The Mustang is the monogram kit.The same one you can buy today in a Revell box.


----------



## djnick66 (May 2, 2008)

They did two half baked dioramas... you got the old Aurora Sherman paired with Monogram's very old Focke Wulf 190, or the Aurora Panther with the Monogram P-51B.

They turn up on eBay fairly often, but usually missing the tanks. Interest in the Aurora armor meant a lot of people (me included) bought the kits for the tanks and sold off the redundant airplanes.

Both kits came with the same diorama base - an injection molded earthy blob with a giant red-wood size tree in the middle to support the plane.
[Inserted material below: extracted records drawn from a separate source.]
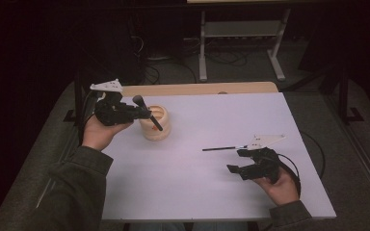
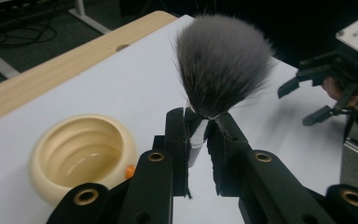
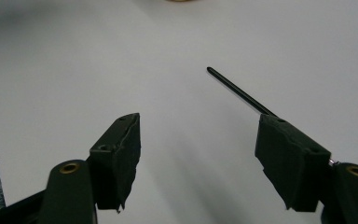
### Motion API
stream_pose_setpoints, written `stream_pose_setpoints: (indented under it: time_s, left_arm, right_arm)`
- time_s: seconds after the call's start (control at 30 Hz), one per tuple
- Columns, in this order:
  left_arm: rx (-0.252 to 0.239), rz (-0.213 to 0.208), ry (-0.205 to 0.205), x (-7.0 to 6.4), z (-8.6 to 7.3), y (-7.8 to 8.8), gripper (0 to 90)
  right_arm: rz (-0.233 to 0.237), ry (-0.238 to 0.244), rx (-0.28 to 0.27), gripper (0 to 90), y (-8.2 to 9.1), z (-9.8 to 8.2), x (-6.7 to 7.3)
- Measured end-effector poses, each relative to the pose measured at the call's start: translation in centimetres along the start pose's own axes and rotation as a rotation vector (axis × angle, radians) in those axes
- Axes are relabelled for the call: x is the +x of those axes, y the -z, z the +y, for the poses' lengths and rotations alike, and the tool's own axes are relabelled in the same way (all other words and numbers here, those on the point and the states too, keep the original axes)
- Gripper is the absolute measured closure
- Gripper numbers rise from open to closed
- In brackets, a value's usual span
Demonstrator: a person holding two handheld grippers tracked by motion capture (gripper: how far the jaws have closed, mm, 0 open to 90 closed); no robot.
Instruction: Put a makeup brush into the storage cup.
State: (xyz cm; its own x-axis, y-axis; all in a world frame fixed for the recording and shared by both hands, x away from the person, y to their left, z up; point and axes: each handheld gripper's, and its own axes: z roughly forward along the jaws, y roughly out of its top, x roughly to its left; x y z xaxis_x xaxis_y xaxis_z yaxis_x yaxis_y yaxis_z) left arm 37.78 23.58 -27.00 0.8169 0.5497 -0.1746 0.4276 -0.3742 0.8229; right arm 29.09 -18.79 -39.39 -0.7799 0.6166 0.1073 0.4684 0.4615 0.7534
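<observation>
Makeup brush (image 2: pixel 221 65), pinched in the left gripper (image 1: pixel 142 113) above the bowl (image 1: pixel 155 123) at upper left, awaited lowering in, while the right gripper (image 1: pixel 239 161) gaped empty.

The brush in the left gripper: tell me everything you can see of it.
The brush has a full, fluffy head of grey bristles, darker toward the base, a bright silvery collar and a dark handle. The left gripper is shut on it just below the head. In the high view it is held tilted, head up and handle slanting down over the cream bowl; whether it touches the bowl is unclear.
</observation>
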Motion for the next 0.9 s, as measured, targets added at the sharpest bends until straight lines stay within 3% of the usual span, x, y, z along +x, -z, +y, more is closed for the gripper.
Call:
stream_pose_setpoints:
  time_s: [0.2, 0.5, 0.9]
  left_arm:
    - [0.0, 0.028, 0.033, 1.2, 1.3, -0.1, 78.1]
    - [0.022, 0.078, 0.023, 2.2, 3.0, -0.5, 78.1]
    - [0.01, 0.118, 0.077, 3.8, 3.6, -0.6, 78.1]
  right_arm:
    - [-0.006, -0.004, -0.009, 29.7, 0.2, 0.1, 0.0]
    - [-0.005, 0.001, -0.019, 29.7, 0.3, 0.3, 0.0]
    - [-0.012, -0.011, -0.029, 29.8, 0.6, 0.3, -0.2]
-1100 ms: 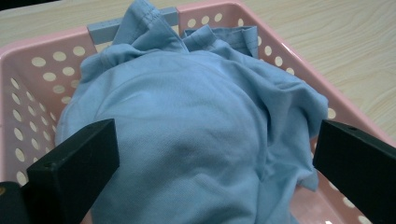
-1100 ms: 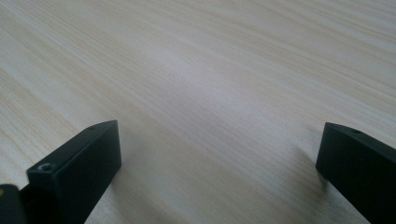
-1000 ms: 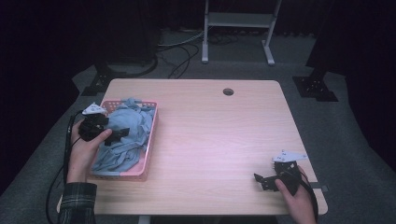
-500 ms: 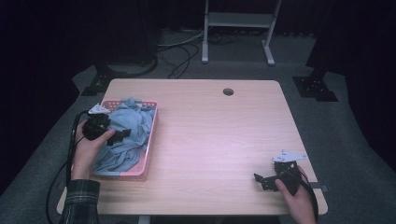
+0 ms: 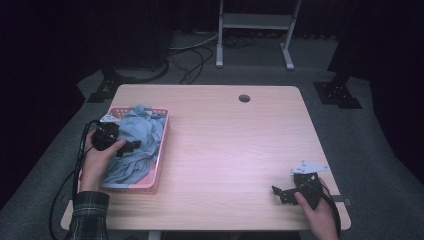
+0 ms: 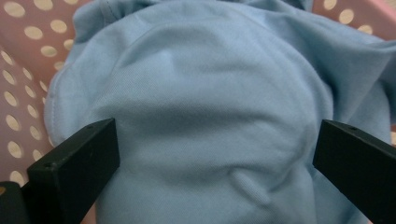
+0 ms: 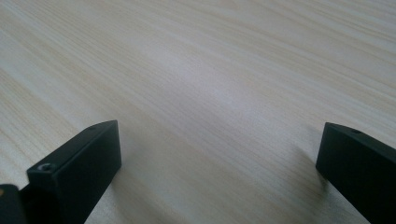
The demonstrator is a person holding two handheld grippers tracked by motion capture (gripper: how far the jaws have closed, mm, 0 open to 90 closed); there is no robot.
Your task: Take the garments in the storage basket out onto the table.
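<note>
A crumpled light blue cloth (image 5: 136, 142) fills a pink perforated basket (image 5: 161, 155) at the table's left side. My left gripper (image 5: 129, 146) hovers over the cloth, open. In the left gripper view the blue cloth (image 6: 210, 121) lies close below the two wide-apart jaws, with the pink dotted basket wall (image 6: 23, 70) behind it. My right gripper (image 5: 281, 194) rests low near the table's front right corner, open, with only bare wood (image 7: 210, 93) between its jaws.
The light wooden table (image 5: 235, 145) has a round cable hole (image 5: 244, 98) at its far edge. A white metal stand (image 5: 255, 22) and cables (image 5: 195, 55) lie on the dark floor behind. Dark equipment bases stand at both far corners.
My left gripper has moved down and slightly toward me over the blue cloth in the basket. The right gripper has stayed still.
</note>
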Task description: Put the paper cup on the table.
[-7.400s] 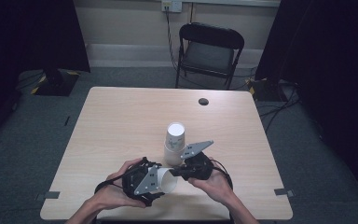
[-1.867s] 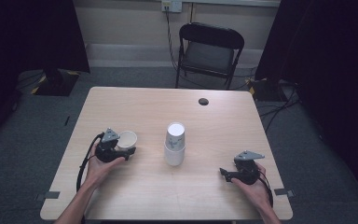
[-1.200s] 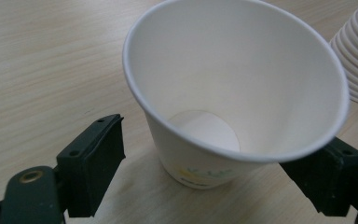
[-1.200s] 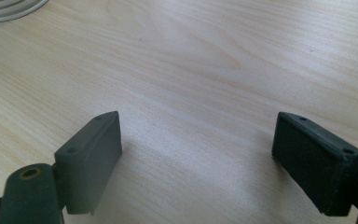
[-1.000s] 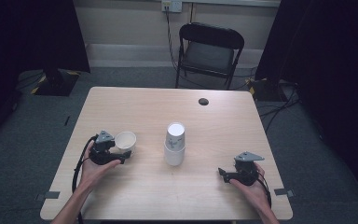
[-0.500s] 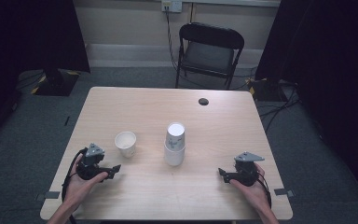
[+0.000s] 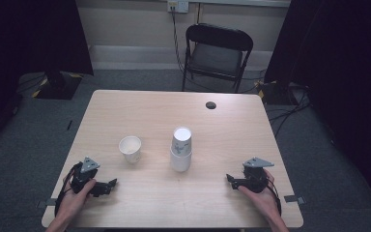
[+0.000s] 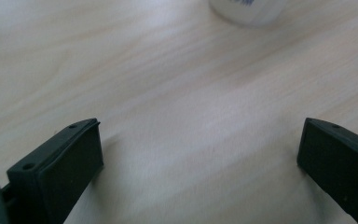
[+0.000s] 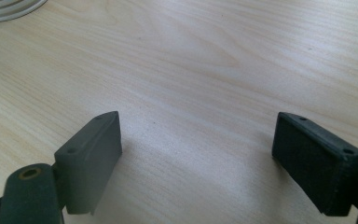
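A single white paper cup (image 7: 130, 147) stands upright, mouth up, on the left half of the wooden table (image 7: 222, 125). A stack of upside-down white cups (image 7: 181, 150) stands at the table's middle; its bottom rim (image 9: 9, 9) edges into the right gripper view. My left gripper (image 7: 110, 183) rests near the front left corner, well short of the single cup. Its jaws have just been opening and stand wide apart over bare wood (image 8: 200, 140). My right gripper (image 7: 229, 179) lies near the front right, open and pointing left, with nothing between its fingers (image 9: 198, 135).
A small black round disc (image 7: 210, 105) sits near the table's far edge. A black folding chair (image 7: 217, 53) stands beyond it. Cables (image 7: 280, 111) lie on the floor at the right. A white cup's base (image 8: 247, 7) shows ahead of the left jaws.
The left gripper let go of the single cup, which now stands alone, and drew back toward the front left edge. The right gripper has stayed where it was.
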`<state>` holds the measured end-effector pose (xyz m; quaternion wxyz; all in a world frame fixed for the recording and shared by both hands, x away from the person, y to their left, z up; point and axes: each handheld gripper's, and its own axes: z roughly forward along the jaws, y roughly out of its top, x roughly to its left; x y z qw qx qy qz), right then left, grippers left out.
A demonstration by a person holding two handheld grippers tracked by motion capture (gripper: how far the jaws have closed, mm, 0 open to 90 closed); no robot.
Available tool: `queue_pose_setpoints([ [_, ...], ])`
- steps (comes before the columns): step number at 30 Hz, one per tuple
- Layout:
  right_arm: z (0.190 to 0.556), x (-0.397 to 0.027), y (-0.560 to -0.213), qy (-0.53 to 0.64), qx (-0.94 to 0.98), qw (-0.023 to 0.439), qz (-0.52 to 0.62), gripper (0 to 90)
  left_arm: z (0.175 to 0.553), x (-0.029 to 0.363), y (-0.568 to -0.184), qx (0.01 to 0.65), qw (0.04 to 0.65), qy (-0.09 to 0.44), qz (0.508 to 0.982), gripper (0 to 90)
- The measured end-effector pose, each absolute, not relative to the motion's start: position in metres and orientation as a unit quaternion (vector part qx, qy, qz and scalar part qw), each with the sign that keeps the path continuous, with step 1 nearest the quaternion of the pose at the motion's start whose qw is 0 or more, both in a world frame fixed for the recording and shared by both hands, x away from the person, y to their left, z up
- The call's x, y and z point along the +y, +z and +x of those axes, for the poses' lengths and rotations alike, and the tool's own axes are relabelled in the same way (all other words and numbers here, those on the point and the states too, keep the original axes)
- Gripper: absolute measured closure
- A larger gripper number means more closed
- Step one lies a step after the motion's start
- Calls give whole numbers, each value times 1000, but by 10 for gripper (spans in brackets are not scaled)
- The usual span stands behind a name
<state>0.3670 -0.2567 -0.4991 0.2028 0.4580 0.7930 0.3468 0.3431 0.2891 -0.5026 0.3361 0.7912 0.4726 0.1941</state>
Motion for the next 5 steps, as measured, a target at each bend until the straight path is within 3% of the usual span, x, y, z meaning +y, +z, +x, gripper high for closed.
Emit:
queue_pose_setpoints([
  [5,367,-257,-499,347,793,203,458,151,344,290,-502,470,335,194,793,0],
])
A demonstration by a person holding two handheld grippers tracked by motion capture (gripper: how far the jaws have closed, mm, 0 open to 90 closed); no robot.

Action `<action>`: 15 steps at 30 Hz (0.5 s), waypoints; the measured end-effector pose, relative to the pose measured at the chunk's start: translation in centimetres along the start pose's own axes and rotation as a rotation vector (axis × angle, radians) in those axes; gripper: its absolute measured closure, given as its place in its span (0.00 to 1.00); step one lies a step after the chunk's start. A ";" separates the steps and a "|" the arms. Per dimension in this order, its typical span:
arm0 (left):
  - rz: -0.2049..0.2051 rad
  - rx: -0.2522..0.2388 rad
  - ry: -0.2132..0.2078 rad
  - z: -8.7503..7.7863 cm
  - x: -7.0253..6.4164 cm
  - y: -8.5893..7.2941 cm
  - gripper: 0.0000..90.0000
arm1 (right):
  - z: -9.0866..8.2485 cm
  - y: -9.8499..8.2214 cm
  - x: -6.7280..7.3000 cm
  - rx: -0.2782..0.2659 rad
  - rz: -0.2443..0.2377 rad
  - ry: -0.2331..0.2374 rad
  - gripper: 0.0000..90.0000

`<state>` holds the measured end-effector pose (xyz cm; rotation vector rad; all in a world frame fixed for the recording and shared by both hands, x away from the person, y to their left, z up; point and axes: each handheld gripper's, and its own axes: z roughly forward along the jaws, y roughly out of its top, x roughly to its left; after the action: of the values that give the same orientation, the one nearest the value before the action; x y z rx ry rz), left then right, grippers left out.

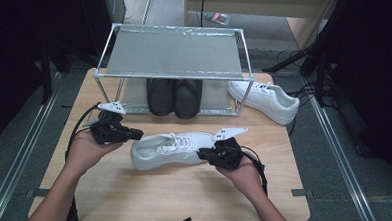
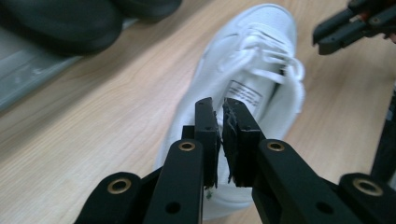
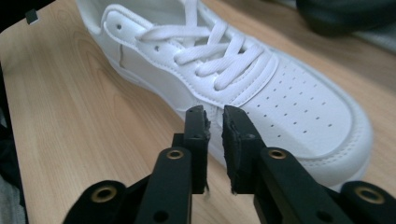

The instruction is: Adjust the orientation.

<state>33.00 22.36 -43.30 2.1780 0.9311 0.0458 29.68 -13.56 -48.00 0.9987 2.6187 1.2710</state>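
Both hand-held grippers nearly closed, empty, left (image 1: 135, 134) at white sneaker's (image 1: 170, 149) heel, right (image 1: 202, 154) at toe

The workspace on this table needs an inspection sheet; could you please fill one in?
Surface: wooden table, bare at the front.
Job's things: white sneaker lying between the grippers; second white sneaker right of the rack.
Clutter: black shoes on the lower shelf of the metal rack.
Grippers: left gripper at the sneaker's heel, right gripper at its toe side; both nearly shut, nothing gripped.
Cables: a black cable trailing from the left gripper.
Surroundings: grey floor, dark furniture.
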 end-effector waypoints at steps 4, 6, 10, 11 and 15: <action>-0.017 -0.003 0.002 0.1 1.2 -0.3 1.00 | 0.5 0.0 0.0 0.024 0.019 -0.001 1.00; -0.016 0.006 0.007 0.3 1.5 -0.3 1.00 | 0.8 0.1 0.0 0.028 0.017 -0.007 1.00; -0.012 0.029 0.009 1.3 2.1 -0.5 1.00 | 1.3 0.0 -0.1 0.043 0.017 -0.026 1.00; -0.013 0.037 0.008 1.5 2.2 -0.5 1.00 | 1.4 0.0 -0.1 0.045 0.013 -0.026 1.00; -0.016 0.058 0.002 2.2 2.5 -0.6 1.00 | 1.7 0.0 -0.2 0.051 0.007 -0.040 1.00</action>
<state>35.10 22.81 -45.93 2.2241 0.9613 0.0131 30.39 -12.45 -49.17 1.0304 2.6321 1.1783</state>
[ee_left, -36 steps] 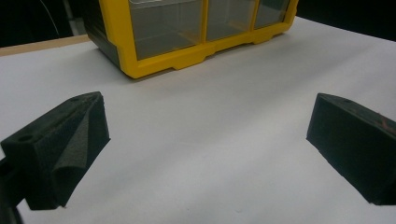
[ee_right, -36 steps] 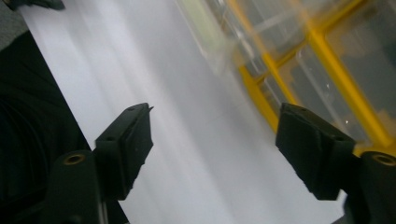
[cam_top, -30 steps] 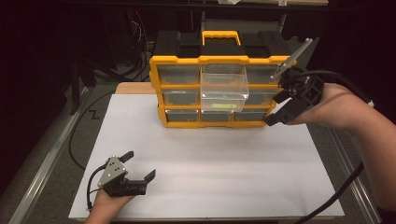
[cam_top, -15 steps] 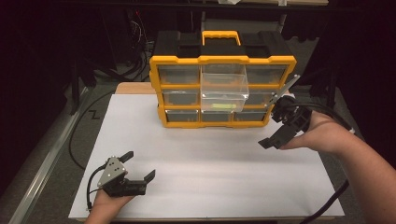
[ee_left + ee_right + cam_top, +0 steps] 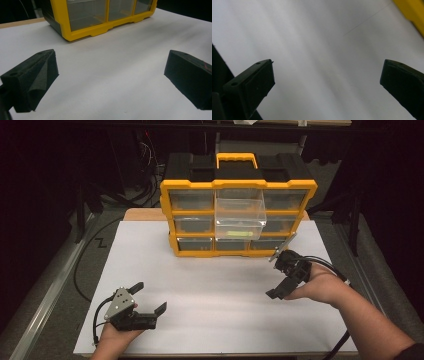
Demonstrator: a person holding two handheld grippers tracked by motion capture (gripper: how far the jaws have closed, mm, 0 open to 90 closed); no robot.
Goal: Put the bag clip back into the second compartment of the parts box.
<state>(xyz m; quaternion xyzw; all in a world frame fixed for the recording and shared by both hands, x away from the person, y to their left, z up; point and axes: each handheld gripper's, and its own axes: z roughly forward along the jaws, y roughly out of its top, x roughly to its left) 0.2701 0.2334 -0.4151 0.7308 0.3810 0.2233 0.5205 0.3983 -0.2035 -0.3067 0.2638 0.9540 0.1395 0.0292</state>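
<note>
Seen from the high view, one clear drawer (image 5: 240,216) of the yellow organiser (image 5: 238,217) stands pulled out at the top middle, a yellow-green item lying inside it; what is to be done with it is judged not yet started. The right hand-held gripper (image 5: 281,276) is held low at 4 o'clock from the organiser, jaws spread wide and empty, having just been opening. The left hand-held gripper (image 5: 148,302) rests at 7 o'clock on the white bench (image 5: 210,285), jaws wide. In the left gripper view, the organiser's bottom row is seen at 12 o'clock, well apart. In the right gripper view, bare bench lies between parted jaws.
</note>
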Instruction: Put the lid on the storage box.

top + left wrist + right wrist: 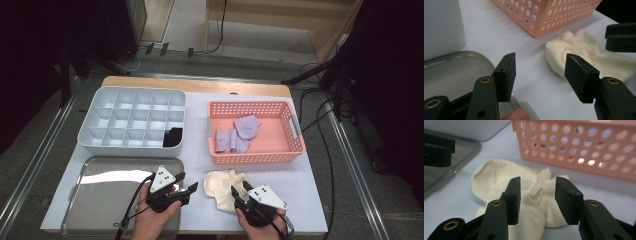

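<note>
The white worktop [195,165] is carrying cream socks [222,189] lying crumpled just in front of the pink basket [255,157]. The right claw [239,194] is hovering parted over them, gripping nothing. The left claw [186,184] is waiting half open and empty above the steel tray's [100,200] edge.

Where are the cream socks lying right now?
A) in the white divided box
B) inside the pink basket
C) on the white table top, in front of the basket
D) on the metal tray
C: the cream socks lie on the table, in front of the pink basket and right of the metal tray; the basket holds only purple socks.
</note>
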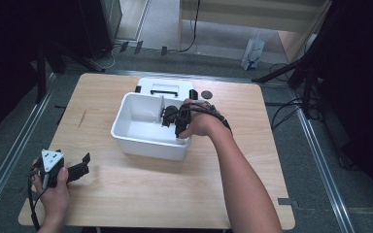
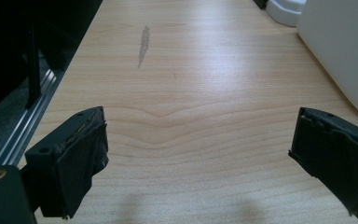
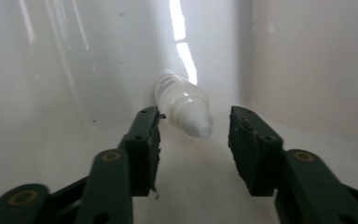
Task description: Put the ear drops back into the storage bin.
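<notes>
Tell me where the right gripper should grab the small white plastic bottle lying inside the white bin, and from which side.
Probably grip the small white plastic bottle across its round body, just behind the tapered cap, coming in along its length from the cap end. It lies on its side on the white bin's floor, cap pointing at the right gripper, whose open jaws already flank the tip. The cap narrows, so it would likely slip.

Bare forearms, black left gripper [image 1: 80, 167] with grey three-cornered plate, black padded jaws, trailing cable

A light wooden table [image 1: 126, 194] stands on grey floor [image 1: 315, 184]; metal rails [image 1: 9, 155] run along both sides, dark stands behind.
</notes>
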Tool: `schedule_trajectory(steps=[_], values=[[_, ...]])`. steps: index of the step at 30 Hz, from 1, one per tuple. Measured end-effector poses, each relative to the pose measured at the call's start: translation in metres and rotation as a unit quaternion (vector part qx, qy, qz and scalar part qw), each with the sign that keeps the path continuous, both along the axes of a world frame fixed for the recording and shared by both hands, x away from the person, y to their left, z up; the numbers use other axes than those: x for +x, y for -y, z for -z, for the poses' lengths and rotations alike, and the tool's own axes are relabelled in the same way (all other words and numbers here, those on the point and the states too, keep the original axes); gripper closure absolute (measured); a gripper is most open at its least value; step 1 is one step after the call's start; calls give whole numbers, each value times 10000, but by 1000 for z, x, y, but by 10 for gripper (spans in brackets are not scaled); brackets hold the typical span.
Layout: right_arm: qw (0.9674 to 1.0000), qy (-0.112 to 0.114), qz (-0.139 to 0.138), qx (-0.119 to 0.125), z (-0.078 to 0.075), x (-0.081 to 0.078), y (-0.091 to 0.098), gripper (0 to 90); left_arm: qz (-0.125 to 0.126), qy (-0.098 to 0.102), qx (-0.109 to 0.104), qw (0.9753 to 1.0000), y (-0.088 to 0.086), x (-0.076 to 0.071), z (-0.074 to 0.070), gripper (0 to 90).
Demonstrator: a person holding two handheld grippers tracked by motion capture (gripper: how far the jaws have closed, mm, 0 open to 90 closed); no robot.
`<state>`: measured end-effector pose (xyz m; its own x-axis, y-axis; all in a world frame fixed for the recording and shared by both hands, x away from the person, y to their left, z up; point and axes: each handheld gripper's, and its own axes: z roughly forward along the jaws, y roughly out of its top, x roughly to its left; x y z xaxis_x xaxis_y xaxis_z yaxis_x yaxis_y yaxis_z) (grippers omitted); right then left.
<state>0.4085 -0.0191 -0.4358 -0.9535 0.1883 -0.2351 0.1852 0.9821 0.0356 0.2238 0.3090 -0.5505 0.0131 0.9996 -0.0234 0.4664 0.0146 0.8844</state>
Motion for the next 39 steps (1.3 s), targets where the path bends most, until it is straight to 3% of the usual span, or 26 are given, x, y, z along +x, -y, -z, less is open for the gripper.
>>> schedule_trajectory(steps=[5, 7, 14, 18, 23, 29, 39], values=[[9974, 346, 418, 476, -18, -2, 11, 306, -11, -1, 7, 10000, 0, 0, 0, 47], [9957, 431, 464, 675, -26, -3, 16, 245, -12, 5, 8, 10000, 1, 0, 0, 47], [9907, 427, 534, 1177, -51, -18, 27, 102, 9, -20, 44, 10000, 1, 1, 0, 47], [9901, 375, 513, 1252, -61, -29, 32, 12, 27, -25, 35, 10000, 0, 1, 0, 47], [9888, 541, 831, 1111, -65, -36, 42, 0, 33, -43, 42, 10000, 0, 1, 0, 48], [9858, 459, 926, 1322, -64, -41, 61, 0, 37, -42, 36, 10000, 0, 1, 0, 47], [9838, 439, 1116, 1329, -45, -47, 96, 0, 13, -34, 68, 10000, 1, 0, 0, 58]])
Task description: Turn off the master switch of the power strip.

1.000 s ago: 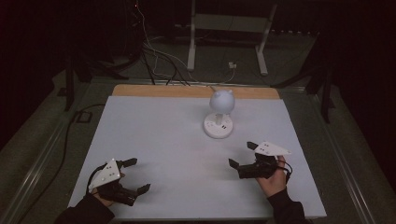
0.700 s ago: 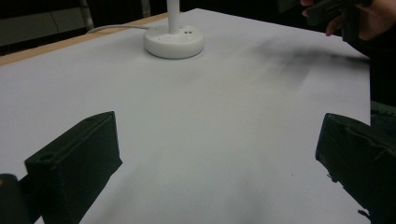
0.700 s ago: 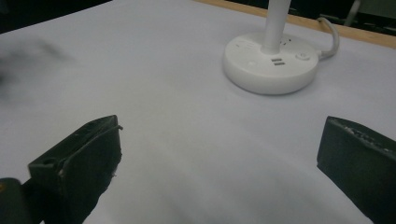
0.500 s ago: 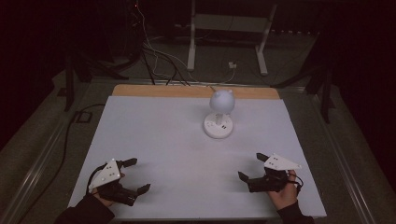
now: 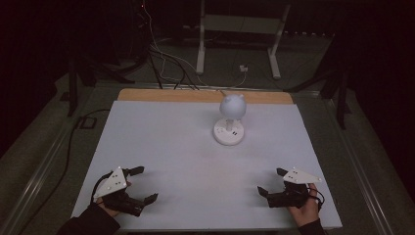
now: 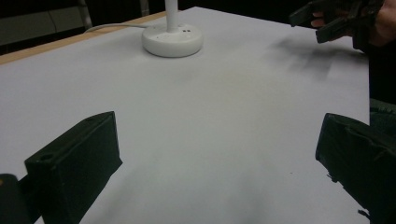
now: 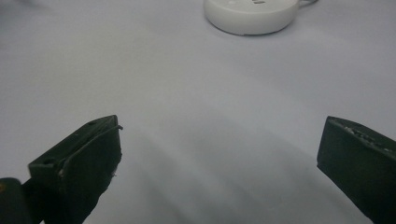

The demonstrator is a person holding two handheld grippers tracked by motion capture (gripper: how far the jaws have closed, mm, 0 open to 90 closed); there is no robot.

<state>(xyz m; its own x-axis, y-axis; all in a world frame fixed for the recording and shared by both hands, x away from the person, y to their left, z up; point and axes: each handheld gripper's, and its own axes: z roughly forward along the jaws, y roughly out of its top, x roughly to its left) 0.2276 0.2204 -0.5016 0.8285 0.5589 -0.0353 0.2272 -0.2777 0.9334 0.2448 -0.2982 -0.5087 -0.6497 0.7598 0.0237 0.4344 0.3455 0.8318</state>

Despite the kit box arts and decals... the Focke Wulf with the underwing gun packs was not a strafer - it was for attacking bombers, and I don't think the Mustang, Salem Representative, flew ground attack missions either.

Of the four kits, the Mustang is still quite nice but the Fw. is crude and inaccurate. The Aurora Sherman is still fairly nice also, but the Panther is truely horrid...


----------



## djnick66 (May 2, 2008)

The-Nightsky said:


> The Mustang is the monogram kit.The same one you can buy today in a Revell box.


Revell does not currently sell the old Monogram P-51B. They do sell the P-51D, and Revell retooled the poor Monogram wing and nose parts too! Later in the year the P-51B is up for a reissue.

I assume the reissue will be the reworked tooling from the Pro Modeller reissue. Monogram reworked their kit to make it more in line with newer, better kits. The revised tooling was last issued as the Pro Finish pre-painted kit.


----------



## The-Nightsky (May 10, 2005)

You are correct Djnick66 My memory must be fogged,too many glue fumes not enough ventilation.


----------



## Cro-Magnon Man (Jun 11, 2001)

The dioramas sound interesting, with the tree and all; I've seen these sets mentioned in an Aurora book but didn't know they came with a scenic base. If you can post pics of the kit built up it'll be a first here, probably.


----------



## iamweasel (Aug 14, 2000)

I just got the kit in the mail today and while the detail isnt a Tamiya level I think it will build up rather nicely.
The base isn't hugely detailed but with some decent painting it could be pretty nice. I'm not too worried about it being historically acurate, if it builds nice and looks nice sitting on my shelf, I'm happy. :thumbsup:
I am hoping to get started on it shortly, I need to finish my building my sons 1/72 Alamo diorama I have been working on, at the moment its roughly 4ft x 4ft and I need to rebuild the base to 4ft x 5ft. After that, I'll relax with the Tank hunter dio.


----------



## MightyMax (Jan 21, 2000)

djnick66 said:


> Revell does not currently sell the old Monogram P-51B. They do sell the P-51D, and Revell retooled the poor Monogram wing and nose parts too! Later in the year the P-51B is up for a reissue.
> 
> I assume the reissue will be the reworked tooling from the Pro Modeller reissue. Monogram reworked their kit to make it more in line with newer, better kits. The revised tooling was last issued as the Pro Finish pre-painted kit.


 
You are correct. Monogram irreversibly altered the mold when they recessed the panel lines for the Promodeler version. Not a bad kit but had bad timing upon it's initial ProMod release. 
Both Tamiya, Accurate Miniatures, and the Promodeler kit hit the streets within weeks of each other. I picked up the version that had the patch in it and was surprised to find the Promodeler kit. then I realize the mold work cannot be un done. So I was picking these up for about 7.50 when they were last available in the old retro SSP boxing

Max Bryant


----------



## djnick66 (May 2, 2008)

It is still a fun kit. I sort of wish they hadn't screwed up the mold by tinkering with the panel lines though. The upcoming reissue shoudl run about $18 which is kind of high. For another $10 you can get the Tamiya kit which is vastly superior nowdays. 

I bought a couple of the pre painted "Pro Finish" ones on clearance at Wal Mart a while back for $3 each and stripped the paint off with Super Clean.


----------



## MightyMax (Jan 21, 2000)

djnick66 said:


> The upcoming reissue should run about $18 which is kind of high. For another $10 you can get the Tamiya kit which is vastly superior nowdays.


I was in a local Hobby shop a few days ago. I saw some Revell Classics retro repops and the old Monogam (Aurora) monster kits. I had a "Holy Cow"  moment looking at the new retail on these oldies. Yikes!
Glad I already own most of them!

Max Bryant


----------



## djnick66 (May 2, 2008)

Yeah the 2009 repops run around $24. When TRU sold them in the retro boxes I think they were $10 and that was about 10 years ago.


----------